- Occupation: Academic
- Awards: Fellow of the Royal Society of Arts

Academic background
- Alma mater: University of Cambridge, University of East Anglia

Academic work
- Discipline: Cultural Sociology, Entrepreneurship, Popular music studies
- Institutions: Goldsmiths, University of London
- Notable works: Can Music Make You Sick? Measuring the Price of Musical Ambition
- Musical career
- Also known as: Context / Context MC
- Genres: Hip-hop;
- Years active: 2008–2020
- Label: Sony/ATV Music Publishing EMI Music Publishing

= George Musgrave (academic) =

British academic and rapper

George Musgrave FRSA FRSPH is an academic whose research examines the psychosocial conditions of work in creative careers, with a particular focus on the music industry. He is based at Goldsmiths, University of London. He has previously held positions at the University of Westminster and has been a guest lecturer at New York University.

Musgrave is also a rapper and performs under the stage-name of Context. He released his debut mixtape Dialectics in 2008, Mental Breakdown Music in 2009, the EPs Stealing My Older Brother's Tapes and Hindsight is the Purest Form of Romance in 2014, and the album The England No One Cares About (Soundtrack) in 2024.
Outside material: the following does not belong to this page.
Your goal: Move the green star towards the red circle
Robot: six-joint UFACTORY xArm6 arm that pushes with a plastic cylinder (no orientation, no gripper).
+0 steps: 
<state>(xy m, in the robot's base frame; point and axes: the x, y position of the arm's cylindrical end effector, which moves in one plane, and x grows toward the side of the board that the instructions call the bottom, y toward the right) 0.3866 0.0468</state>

==Early life and education==
Musgrave went to Wymondham College from 2000 to 2005, and achieved a first-class degree in Social and Political Sciences at the University of Cambridge in 2009. He then went on to do an MA in Politics, Philosophy and Economics in 2010 and completed his ESRC funded PhD at the Centre for Competition Policy at the University of East Anglia in 2014

==Academic career==
He is the co-author of Can Music Make You Sick? alongside Sally Anne Gross, a two-part report published in 2016 and 2017, and subsequent book in 2020 published by University of Westminster Press. The study examined relationships between working conditions in the music industry and experiences of distress and wellbeing among musicians. The research - described as "the largest known study into mental health and the music industry" - led directly to the establishment of the first 24/7 mental health helpline for musicians - Music Minds Matter - launched by the charity Help Musicians UK in 2017. Upon release, the book was an Amazon Number 1 Best Seller in the 'Sociology of Work' category.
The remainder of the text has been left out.